• _What the task asks_: In the entries below, every line that contains "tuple" must be located and copied.

=-=-=

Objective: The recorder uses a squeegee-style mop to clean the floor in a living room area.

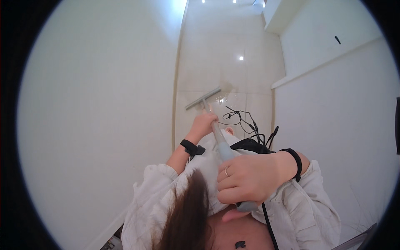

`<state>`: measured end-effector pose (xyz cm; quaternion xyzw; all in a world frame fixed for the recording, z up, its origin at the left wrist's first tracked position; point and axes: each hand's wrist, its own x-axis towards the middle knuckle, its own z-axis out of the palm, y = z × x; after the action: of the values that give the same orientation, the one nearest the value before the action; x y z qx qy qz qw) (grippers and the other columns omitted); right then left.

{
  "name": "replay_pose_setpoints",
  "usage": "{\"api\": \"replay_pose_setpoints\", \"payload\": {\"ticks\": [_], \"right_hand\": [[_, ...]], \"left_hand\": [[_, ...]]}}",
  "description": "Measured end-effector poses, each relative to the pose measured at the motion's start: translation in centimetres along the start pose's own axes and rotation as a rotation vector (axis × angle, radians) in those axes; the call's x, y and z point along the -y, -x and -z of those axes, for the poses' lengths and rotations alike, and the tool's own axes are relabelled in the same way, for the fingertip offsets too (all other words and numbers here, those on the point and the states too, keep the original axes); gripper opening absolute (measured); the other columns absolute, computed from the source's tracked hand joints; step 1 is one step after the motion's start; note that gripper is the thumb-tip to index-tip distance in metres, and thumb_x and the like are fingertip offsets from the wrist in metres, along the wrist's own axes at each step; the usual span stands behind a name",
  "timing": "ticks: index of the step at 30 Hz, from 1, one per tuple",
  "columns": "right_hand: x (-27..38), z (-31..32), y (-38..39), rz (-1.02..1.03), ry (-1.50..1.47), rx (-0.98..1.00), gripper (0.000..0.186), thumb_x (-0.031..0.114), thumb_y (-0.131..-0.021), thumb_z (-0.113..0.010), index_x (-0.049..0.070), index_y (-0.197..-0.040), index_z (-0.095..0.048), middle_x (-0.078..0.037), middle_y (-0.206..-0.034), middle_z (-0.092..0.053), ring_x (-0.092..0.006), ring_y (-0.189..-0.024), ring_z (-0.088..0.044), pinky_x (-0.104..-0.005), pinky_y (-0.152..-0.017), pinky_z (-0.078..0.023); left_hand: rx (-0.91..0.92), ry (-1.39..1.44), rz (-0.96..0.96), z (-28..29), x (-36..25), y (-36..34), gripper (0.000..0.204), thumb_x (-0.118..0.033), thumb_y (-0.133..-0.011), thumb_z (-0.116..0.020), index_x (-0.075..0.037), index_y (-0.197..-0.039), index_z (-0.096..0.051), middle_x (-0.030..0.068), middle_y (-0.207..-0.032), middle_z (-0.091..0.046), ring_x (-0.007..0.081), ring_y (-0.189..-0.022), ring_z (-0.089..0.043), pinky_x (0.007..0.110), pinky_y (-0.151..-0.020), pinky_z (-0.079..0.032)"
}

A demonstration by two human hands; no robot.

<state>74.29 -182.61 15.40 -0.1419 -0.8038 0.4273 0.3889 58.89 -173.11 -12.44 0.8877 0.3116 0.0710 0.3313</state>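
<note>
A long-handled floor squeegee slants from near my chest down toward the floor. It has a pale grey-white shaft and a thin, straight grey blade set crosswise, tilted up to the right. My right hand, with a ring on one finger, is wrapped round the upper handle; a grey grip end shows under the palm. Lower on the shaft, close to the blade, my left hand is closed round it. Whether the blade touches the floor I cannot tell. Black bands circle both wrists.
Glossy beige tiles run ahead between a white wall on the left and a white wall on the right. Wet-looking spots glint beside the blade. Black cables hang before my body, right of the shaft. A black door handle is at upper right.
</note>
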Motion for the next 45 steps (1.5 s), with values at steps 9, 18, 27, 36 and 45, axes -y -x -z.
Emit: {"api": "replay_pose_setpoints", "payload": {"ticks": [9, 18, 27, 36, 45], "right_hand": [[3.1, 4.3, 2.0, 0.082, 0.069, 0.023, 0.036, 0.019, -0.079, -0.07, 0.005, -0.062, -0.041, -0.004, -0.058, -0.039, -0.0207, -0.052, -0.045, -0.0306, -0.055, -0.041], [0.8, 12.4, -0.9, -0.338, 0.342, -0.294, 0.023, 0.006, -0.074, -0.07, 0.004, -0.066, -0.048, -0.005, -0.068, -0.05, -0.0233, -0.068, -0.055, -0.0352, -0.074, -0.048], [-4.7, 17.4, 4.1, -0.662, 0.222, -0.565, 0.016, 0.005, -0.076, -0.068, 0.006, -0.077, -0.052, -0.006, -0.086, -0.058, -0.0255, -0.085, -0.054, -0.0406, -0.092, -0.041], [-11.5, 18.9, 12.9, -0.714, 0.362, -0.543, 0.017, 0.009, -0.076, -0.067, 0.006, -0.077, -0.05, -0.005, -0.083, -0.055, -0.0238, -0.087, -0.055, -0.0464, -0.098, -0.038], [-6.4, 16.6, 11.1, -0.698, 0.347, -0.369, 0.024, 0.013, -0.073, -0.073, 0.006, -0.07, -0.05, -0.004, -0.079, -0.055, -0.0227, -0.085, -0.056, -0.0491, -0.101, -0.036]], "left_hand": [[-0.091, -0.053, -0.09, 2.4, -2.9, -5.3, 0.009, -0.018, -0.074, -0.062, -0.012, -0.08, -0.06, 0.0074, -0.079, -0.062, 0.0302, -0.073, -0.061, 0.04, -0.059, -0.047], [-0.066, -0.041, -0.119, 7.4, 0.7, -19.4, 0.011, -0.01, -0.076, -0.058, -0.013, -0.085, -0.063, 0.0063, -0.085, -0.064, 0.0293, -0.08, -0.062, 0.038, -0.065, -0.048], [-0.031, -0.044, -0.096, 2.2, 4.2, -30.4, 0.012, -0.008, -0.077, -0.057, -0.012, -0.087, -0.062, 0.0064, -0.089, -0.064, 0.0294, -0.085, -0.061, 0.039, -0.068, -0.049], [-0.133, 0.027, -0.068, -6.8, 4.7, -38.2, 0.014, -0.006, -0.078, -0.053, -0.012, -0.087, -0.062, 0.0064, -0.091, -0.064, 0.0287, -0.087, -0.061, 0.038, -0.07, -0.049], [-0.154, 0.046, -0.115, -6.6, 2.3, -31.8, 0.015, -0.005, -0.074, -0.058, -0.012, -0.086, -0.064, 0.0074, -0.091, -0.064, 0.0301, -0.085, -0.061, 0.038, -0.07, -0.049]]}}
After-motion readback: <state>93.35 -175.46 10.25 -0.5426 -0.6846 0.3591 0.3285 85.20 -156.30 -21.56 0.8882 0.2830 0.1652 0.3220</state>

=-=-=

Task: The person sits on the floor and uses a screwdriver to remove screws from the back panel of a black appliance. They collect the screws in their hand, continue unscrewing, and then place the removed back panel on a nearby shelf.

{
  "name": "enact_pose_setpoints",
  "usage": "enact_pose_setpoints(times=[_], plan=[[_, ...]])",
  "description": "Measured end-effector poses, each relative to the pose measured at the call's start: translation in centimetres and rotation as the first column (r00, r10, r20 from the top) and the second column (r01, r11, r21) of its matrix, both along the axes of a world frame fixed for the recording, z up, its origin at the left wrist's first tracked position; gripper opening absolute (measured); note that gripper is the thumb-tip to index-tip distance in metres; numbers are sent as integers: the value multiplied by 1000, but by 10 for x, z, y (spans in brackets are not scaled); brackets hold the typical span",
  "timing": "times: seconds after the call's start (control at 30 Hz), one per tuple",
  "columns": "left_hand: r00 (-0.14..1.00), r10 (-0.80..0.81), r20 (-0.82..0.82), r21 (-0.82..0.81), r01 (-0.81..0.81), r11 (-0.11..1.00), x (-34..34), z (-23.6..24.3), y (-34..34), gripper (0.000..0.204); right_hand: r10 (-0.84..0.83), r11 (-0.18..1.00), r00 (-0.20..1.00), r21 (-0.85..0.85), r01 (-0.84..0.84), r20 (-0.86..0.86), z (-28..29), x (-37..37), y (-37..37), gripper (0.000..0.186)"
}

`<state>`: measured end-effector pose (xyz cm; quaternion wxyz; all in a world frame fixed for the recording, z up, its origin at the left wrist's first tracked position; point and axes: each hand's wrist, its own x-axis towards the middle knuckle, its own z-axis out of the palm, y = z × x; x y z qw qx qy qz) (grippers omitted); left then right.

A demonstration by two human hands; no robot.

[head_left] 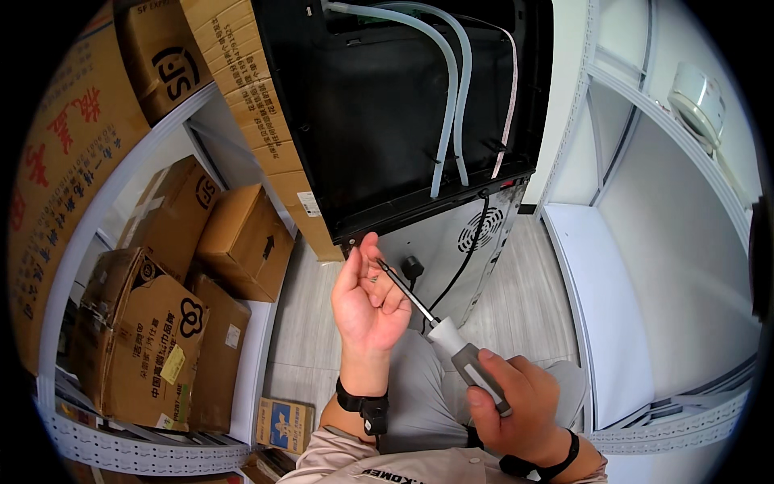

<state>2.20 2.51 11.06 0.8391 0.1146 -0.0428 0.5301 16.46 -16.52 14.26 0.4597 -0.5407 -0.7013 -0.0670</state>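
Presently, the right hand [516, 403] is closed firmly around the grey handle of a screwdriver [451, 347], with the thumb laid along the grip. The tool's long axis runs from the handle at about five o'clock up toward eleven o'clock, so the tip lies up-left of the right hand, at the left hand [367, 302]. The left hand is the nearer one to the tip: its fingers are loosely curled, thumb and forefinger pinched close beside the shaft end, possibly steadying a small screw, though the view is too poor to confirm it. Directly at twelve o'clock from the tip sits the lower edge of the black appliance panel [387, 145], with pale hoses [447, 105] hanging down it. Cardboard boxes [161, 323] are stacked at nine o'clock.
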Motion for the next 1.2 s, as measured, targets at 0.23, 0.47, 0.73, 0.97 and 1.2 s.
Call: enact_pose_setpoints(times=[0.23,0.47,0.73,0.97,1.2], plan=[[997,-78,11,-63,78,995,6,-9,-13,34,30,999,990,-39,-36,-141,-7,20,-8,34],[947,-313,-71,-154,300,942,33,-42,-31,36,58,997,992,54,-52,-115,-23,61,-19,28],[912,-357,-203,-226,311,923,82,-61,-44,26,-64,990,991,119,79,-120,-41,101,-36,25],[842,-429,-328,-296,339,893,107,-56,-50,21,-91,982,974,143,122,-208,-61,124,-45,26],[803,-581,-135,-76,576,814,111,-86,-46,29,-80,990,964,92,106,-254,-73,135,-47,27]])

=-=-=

• _Exercise output_:
  "timing": "ticks: index of the step at 30 Hz, from 1, one per tuple",
  "timing": "times: seconds after the call's start (control at 30 Hz), one per tuple",

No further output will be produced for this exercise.